A beat. The train sways gently. Outside, a hill covered in scrubby green passes like a slow breath.

“But if he does not come for you, Billie,” Rodrigo adds, his tone softer, quieter. “He is an idiot. And he does not deserve you.”

I stare into Rodrigo’s eyes, feeling lost in them.

“Did I cheat on him?” I say, thinking out loud.

I never intended to talk about this with Rodrigo, but there’s such a gentleness about him— like he’d understand my deepest fears— that it’s hard not to confide in him.

“I’ve been with Tyler so long… I can’t even imagine what my life would be without him.

Have you ever had that happen? It’s as if…

” I motion out the window at the countryside blurring past us.

“… It’s as if your life is a train and you’re just a passenger on it, and you want to change the destination but you can’t? ”

Rodrigo nods. “Yes, I know this feeling,” he agrees, and I see memories of past mistakes flash across his face.

“I accept that I may not be the author of my fate, at least not entirely. But I try not to overthink it,” he smiles that crooked smile at me.

“Instead, I simply—” he waves a hand in the air. “— decide to know the things I know.”

“And what do you know?” I ask him.

There’s a long pause as he leans toward me. Then, he takes my hand across the table. “I know that I do not regret that kiss.”

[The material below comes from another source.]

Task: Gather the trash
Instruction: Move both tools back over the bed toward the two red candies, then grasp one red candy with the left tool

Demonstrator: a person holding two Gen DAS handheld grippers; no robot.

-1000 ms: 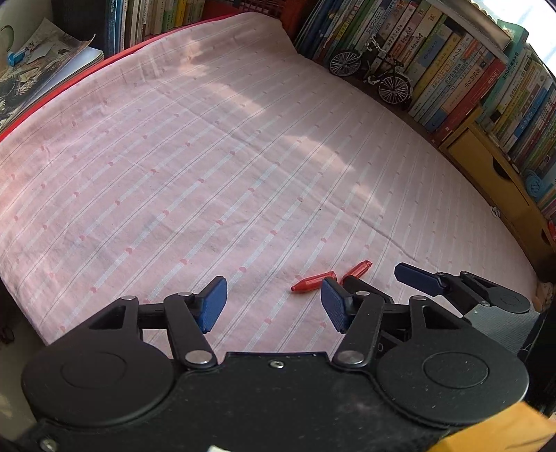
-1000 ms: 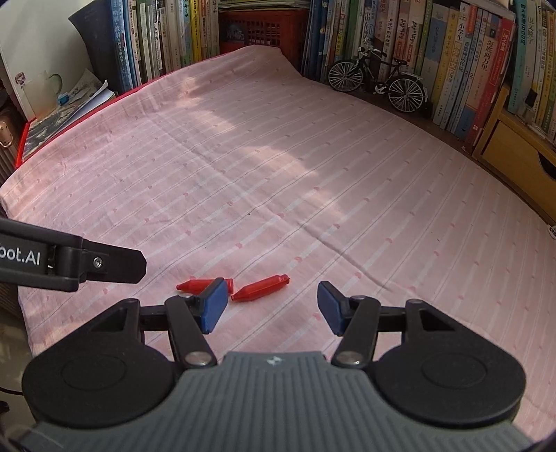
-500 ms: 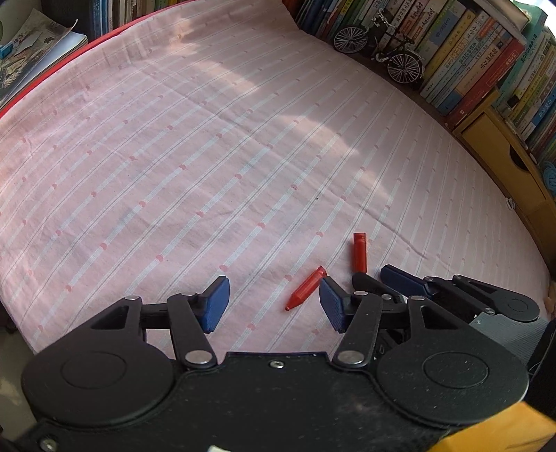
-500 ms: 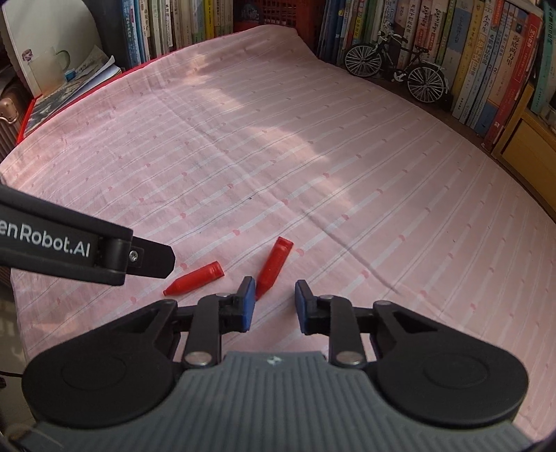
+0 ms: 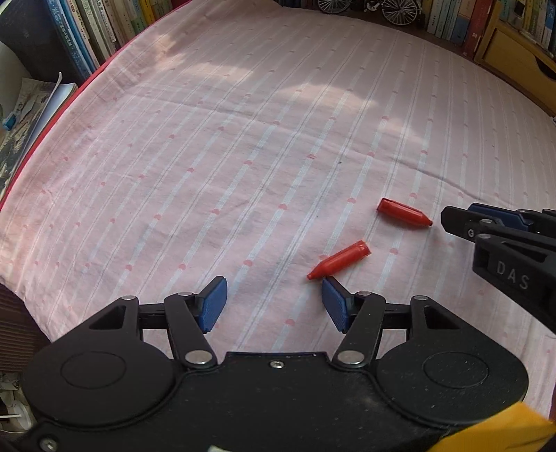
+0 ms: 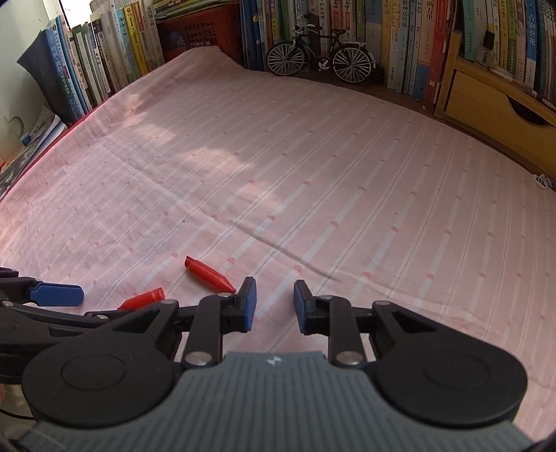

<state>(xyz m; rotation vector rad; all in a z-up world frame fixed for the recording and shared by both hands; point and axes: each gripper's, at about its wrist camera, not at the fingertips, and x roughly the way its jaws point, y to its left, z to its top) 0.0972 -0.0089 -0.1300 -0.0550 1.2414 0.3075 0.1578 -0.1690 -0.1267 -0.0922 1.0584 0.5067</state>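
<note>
Left gripper (image 5: 274,300): jaws spread wide, holding nothing, low over the pink striped cloth (image 5: 243,139). Right gripper (image 6: 274,300): jaws drawn to a narrow gap, nothing between the pads. Task items: two red caps lying flat on the cloth, apart from each other. Near red cap (image 5: 338,260) lies at 1 o'clock from the left gripper, its pointed tip just beside the gripper's right pad (image 5: 333,304). Far red cap (image 5: 405,212) lies at 2 o'clock, its tip pointing toward the right gripper's fingers at the frame's right edge. In the right wrist view the far cap sits at 11 o'clock, tip just beside the left pad. Containers: a red crate (image 6: 199,31) among the books (image 6: 399,34) at 11 o'clock; contents cannot be told. Change from half a second earlier: both caps have turned on the cloth, and the right gripper's jaws have opened slightly wider.
</note>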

For a second, I consider lying to him— telling him that I do regret it, only because it would make everything simpler— but instead, I tell him the truth:

“I don’t regret it either,” I say.

And there it is— the truth.

Rodrigo lets go of my hand, satisfied. He turns his coffee cup a quarter-inch.

“I have a habit,” he says, “of rushing into things. Relationships. Feelings. All my life I have seen a woman and thought— yes, this is the one— and jumped, without taking the time to really know her.” He glances up.

“It’s how I ended up with Alana. I saw something beautiful and I leaped, and I didn’t ask enough questions.

It’s nice that you and Tyler— that you really know each other. That there’s a foundation.”